* [Directions for this task] Only one stretch of the data is wanted: the line containing "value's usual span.", the line containing "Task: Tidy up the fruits", and every line between them, copied exactly.

------------------------------------------------------------------------

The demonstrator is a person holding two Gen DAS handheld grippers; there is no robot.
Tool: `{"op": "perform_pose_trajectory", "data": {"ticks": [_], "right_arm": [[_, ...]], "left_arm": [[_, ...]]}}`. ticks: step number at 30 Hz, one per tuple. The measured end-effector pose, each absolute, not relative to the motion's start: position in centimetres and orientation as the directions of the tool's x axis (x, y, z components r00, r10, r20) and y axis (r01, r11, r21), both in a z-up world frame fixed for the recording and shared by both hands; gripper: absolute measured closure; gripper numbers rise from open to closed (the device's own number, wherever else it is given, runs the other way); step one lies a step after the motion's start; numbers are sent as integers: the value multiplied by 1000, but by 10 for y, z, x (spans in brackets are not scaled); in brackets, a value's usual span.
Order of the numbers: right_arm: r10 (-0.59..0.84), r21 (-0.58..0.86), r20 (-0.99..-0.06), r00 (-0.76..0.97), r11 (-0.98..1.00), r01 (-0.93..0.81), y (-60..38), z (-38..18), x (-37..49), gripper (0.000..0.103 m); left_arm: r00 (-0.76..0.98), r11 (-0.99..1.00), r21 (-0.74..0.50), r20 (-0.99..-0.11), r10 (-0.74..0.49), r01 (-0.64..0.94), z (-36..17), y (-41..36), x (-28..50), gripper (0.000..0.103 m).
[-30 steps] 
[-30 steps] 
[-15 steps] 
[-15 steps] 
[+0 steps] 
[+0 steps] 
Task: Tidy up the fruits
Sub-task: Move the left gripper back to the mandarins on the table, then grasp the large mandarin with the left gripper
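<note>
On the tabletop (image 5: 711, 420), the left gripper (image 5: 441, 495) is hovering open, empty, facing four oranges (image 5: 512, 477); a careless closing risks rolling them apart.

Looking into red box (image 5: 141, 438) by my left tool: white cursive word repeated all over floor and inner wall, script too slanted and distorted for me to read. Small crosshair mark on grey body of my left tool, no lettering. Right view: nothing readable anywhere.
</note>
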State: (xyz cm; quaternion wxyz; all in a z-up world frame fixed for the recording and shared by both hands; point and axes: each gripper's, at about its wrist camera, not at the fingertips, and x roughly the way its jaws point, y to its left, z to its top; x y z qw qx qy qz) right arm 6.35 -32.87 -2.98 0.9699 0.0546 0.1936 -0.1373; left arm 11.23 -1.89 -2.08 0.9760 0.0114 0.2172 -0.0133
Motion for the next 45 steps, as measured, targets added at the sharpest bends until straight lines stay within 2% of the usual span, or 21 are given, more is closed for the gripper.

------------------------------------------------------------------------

* [Output for this task]
Tool: `{"op": "perform_pose_trajectory", "data": {"ticks": [_], "right_arm": [[_, ...]], "left_arm": [[_, ...]]}}`. ticks: step number at 30 Hz, one per tuple. The measured end-effector pose, each absolute, not relative to the motion's start: position in centimetres and orientation as the directions of the tool's x axis (x, y, z components r00, r10, r20) and y axis (r01, r11, r21), both in a z-up world frame fixed for the recording and shared by both hands; gripper: absolute measured closure; gripper numbers rise from open to closed (the device's own number, wherever else it is given, runs the other way); step one lies a step after the motion's start; numbers are sent as integers: the value multiplied by 1000, but by 10 for y, z, x (spans in brackets are not scaled); in brackets, a value's usual span.
Order of the numbers: right_arm: r10 (-0.59..0.84), r21 (-0.58..0.86), r20 (-0.99..-0.06), r00 (-0.76..0.97), r11 (-0.98..1.00), r01 (-0.93..0.81), y (-60..38), z (-38..18), x (-37..49), gripper (0.000..0.103 m); left_arm: r00 (-0.76..0.98), r11 (-0.99..1.00), r21 (-0.74..0.50), r20 (-0.99..-0.11), r10 (-0.74..0.49), r01 (-0.64..0.94), z (-36..17), y (-41..36), x (-28..50), gripper (0.000..0.103 m).
[-30 steps] 
[-30 steps] 
[-15 steps] 
[-15 steps] 
[+0 steps] 
[+0 steps] 
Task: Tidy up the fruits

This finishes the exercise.